* _Work to complete_:
Pictures stay out of the copy; set down each line of the listing below exactly.

* _Data_:
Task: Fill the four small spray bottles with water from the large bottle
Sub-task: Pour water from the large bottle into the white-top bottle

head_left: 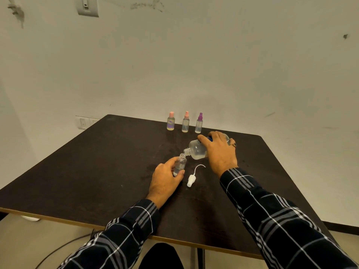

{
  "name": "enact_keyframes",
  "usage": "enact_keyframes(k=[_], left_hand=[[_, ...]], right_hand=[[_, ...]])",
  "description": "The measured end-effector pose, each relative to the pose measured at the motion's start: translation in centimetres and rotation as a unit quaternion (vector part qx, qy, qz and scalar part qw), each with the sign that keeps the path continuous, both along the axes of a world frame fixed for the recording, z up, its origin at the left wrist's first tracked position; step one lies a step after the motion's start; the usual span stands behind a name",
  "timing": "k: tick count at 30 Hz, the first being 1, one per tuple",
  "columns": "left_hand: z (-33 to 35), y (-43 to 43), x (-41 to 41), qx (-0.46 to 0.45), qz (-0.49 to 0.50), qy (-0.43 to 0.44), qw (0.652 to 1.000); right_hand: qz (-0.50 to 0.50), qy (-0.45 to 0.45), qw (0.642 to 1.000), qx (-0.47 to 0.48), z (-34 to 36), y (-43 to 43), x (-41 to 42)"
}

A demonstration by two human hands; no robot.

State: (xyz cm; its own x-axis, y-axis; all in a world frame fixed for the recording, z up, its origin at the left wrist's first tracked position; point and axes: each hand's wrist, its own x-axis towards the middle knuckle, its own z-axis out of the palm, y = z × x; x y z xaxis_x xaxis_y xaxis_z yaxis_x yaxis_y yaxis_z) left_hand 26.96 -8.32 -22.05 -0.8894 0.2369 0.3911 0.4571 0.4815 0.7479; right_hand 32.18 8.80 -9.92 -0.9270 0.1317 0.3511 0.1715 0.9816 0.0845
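Dark brown desk [97,171] under us, and we are mid-pour. Our left hand [165,181] curls round the small open spray bottle [180,164], thumb and fingers clamped on its clear body. It holds the bottle slightly tilted near the middle of the desk. Our right hand [219,152] wraps over the large bottle [197,150], gripping it from above and tipping it almost flat, neck pointing left and down. The two mouths meet: the large bottle's threaded neck sits right at the small bottle's rim. A little water shows at the bottom of the small bottle; we cannot tell whether a stream runs between them.

Just right of the left hand, a white spray cap [191,179] lies on its side on the desk, its thin tube curving away to the far right. Along the far edge, three capped spray bottles stand upright in a row. We see a pink-capped bottle [171,122] on the left, a second pink-capped bottle [185,123] in the middle and a purple-capped bottle [199,124] on the right. A ring [234,145] shows on the right hand, and dark plaid sleeves [272,220] cover both arms.
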Motion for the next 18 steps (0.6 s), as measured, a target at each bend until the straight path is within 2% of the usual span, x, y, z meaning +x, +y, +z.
enact_keyframes(k=[18], left_hand=[[-0.18, 0.00, -0.01, 0.011, 0.000, 0.001, 1.000]], right_hand=[[0.001, -0.002, 1.000, 0.003, 0.03, -0.10, 0.21]])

* _Response to this exercise_:
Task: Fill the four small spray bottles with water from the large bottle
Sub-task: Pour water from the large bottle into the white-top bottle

head_left: 

{
  "name": "enact_keyframes",
  "usage": "enact_keyframes(k=[_], left_hand=[[_, ...]], right_hand=[[_, ...]])",
  "description": "The measured end-effector pose, each relative to the pose measured at the motion's start: translation in centimetres and rotation as a unit quaternion (vector part qx, qy, qz and scalar part qw), each with the sign that keeps the path continuous, both along the axes of a world frame fixed for the recording, z up, its origin at the left wrist's first tracked position; step one lies a step after the motion's start; the usual span stands behind a name",
  "timing": "k: tick count at 30 Hz, the first being 1, one per tuple",
  "columns": "left_hand: z (-33 to 35), y (-43 to 43), x (-41 to 41), qx (-0.46 to 0.45), qz (-0.49 to 0.50), qy (-0.43 to 0.44), qw (0.652 to 1.000); right_hand: qz (-0.50 to 0.50), qy (-0.45 to 0.45), qw (0.642 to 1.000), qx (-0.47 to 0.48), z (-34 to 36), y (-43 to 43), x (-41 to 42)"
}

A demonstration by two human hands; no robot.

State: (xyz cm; its own x-axis, y-axis; all in a world frame fixed for the recording, z up, its origin at the left wrist's first tracked position; point and axes: each hand's wrist, its own x-axis towards the middle knuckle, its own z-axis out of the palm, y = z × x; x y z xaxis_x xaxis_y xaxis_z yaxis_x yaxis_y yaxis_z) left_hand 26.96 -8.32 -22.05 -0.8894 0.2369 0.3911 0.4571 0.4815 0.7479; right_hand 32.18 8.80 -9.92 -0.9270 0.1317 0.3511 0.1715 0.9816 0.0845
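Dark brown desk [97,171] under us, and we are mid-pour. Our left hand [165,181] curls round the small open spray bottle [180,164], thumb and fingers clamped on its clear body. It holds the bottle slightly tilted near the middle of the desk. Our right hand [219,152] wraps over the large bottle [197,150], gripping it from above and tipping it almost flat, neck pointing left and down. The two mouths meet: the large bottle's threaded neck sits right at the small bottle's rim. A little water shows at the bottom of the small bottle; we cannot tell whether a stream runs between them.

Just right of the left hand, a white spray cap [191,179] lies on its side on the desk, its thin tube curving away to the far right. Along the far edge, three capped spray bottles stand upright in a row. We see a pink-capped bottle [171,122] on the left, a second pink-capped bottle [185,123] in the middle and a purple-capped bottle [199,124] on the right. A ring [234,145] shows on the right hand, and dark plaid sleeves [272,220] cover both arms.
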Motion for the next 18 steps (0.6 s), as measured, a target at each bend until the straight path is within 2% of the usual span, x, y, z meaning +x, +y, +z.
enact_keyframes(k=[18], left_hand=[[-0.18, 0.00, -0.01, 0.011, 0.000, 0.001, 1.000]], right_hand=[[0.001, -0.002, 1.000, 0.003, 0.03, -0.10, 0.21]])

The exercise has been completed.